So, you’ve bought and renovated a little house, and just listed it on the market. Your investment property is a 3/2 in a modest but upcoming neighborhood. A great starter home for a young family. You’ve done a good job – and the market is hot – so several offers come in quickly. One, as is typical, is a very low-ball, “as is” cash offer. Another is a little lower than you wanted to accept, and the buyer is prequalified for a conventional loan. And, a third offer comes in several thousand above the asking price! And these folks are also pre-approved – for a VA loan.
In analyzing this deal, right away the savvy investor will want to investigate the highest asking price offer. When a house has multiple offers, making an offer that is higher than asking price can be a good strategy for the buyer to come out on top.
It’s tempting to accept the highest dollar offer. Obviously more money is better. But, is the buyer’s agent guiding them towards a deal that can be closed?
In this particular scenario, the buyer’s agent may not have taken the time to explain to their buyer how the process works. As you know, the house must appraise at a certain amount for the loan to go through. When a buyer offers above asking price, he is definitely taking a chance that the appraisal will not match the offer.
In some cases, the buyer and his agent is well aware of this, and it’s worth the risk to them. Perhaps the agent has discussed it with their buyer, and knows that their buyer has sufficient cash on hand to make a larger down payment and close the gap if the appraisal falls short.
This sort of scenario is more common on a high dollar home than on a smaller starter home.

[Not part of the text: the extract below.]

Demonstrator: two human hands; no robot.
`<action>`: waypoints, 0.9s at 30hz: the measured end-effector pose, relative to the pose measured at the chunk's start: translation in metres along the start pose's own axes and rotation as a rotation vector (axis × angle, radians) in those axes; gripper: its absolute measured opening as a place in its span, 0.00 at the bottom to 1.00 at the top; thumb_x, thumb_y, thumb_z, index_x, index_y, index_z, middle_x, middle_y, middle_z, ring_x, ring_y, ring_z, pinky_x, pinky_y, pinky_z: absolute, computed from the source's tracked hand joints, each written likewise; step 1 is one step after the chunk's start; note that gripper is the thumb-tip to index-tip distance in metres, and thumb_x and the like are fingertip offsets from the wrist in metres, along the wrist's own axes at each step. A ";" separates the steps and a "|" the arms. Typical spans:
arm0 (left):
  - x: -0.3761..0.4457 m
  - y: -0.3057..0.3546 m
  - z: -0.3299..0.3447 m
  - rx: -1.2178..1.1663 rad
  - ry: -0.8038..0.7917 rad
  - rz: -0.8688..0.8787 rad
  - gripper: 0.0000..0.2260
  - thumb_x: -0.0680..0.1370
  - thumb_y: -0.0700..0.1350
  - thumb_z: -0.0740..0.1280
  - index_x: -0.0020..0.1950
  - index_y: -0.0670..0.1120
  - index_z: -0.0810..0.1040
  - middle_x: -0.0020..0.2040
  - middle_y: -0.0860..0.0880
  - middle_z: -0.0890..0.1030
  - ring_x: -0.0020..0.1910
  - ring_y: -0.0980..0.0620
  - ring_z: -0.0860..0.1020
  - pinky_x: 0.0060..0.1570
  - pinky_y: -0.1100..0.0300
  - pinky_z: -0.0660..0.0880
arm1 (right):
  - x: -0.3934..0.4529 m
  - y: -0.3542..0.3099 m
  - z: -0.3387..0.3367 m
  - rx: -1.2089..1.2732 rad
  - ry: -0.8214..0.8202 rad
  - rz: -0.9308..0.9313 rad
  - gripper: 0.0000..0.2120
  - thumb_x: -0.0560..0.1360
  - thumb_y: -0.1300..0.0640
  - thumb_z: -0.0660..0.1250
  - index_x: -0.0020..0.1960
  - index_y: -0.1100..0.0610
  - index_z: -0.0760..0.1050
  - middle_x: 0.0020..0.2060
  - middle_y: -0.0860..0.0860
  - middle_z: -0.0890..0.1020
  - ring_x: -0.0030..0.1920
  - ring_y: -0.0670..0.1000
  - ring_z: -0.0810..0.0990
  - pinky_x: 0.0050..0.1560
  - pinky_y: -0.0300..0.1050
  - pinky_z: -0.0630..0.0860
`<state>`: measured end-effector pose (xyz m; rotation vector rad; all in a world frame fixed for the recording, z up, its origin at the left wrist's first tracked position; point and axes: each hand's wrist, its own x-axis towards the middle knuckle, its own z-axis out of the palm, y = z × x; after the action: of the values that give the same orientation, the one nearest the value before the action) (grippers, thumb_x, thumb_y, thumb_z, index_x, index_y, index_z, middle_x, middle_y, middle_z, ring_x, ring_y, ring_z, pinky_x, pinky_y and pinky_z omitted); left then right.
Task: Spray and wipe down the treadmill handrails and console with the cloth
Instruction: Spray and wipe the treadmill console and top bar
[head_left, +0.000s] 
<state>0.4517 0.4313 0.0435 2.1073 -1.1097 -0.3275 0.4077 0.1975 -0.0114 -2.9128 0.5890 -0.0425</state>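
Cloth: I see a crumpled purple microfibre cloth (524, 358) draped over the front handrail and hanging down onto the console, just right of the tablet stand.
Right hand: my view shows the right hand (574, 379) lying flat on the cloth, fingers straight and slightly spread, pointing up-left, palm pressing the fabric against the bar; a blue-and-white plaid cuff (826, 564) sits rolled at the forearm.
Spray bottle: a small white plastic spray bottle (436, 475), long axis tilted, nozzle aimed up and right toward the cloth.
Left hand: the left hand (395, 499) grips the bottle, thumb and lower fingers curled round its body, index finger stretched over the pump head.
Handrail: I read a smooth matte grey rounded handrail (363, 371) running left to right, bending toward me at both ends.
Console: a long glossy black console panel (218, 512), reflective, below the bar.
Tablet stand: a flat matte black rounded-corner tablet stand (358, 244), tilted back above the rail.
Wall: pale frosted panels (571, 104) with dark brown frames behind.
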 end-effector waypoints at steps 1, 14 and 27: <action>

If your buyer’s agent is savvy they will have informed their client that typically a VA-approved loan will appraise on the low side. This is because the VA fully backs the loan, and doesn’t want to be caught short, so their appraisal process is cautious. This being the case, is the buyer prepared to pay a higher down payment?
Has the buyer’s agent suggested their buyer offer high to “get” the home, without explaining to them what may happen? If so, this real estate agent is letting down their buyer and you, the seller, as well. If the appraisal comes in low, as it likely will with an above-list price offer AND a VA loan, then the deal won’t go through without more cash on the table.
Unfortunately, there are lots of real estate agents out there, but not all of them are really tuned in and guiding their clients as they should. When considering your offers, look at more than the monetary value of the offer. In this particular scenario, the investor could probably close the deal easily if he takes the slightly below asking price offer, with an approved Conventional loan, and move on to his next deal with a profit in his pocket.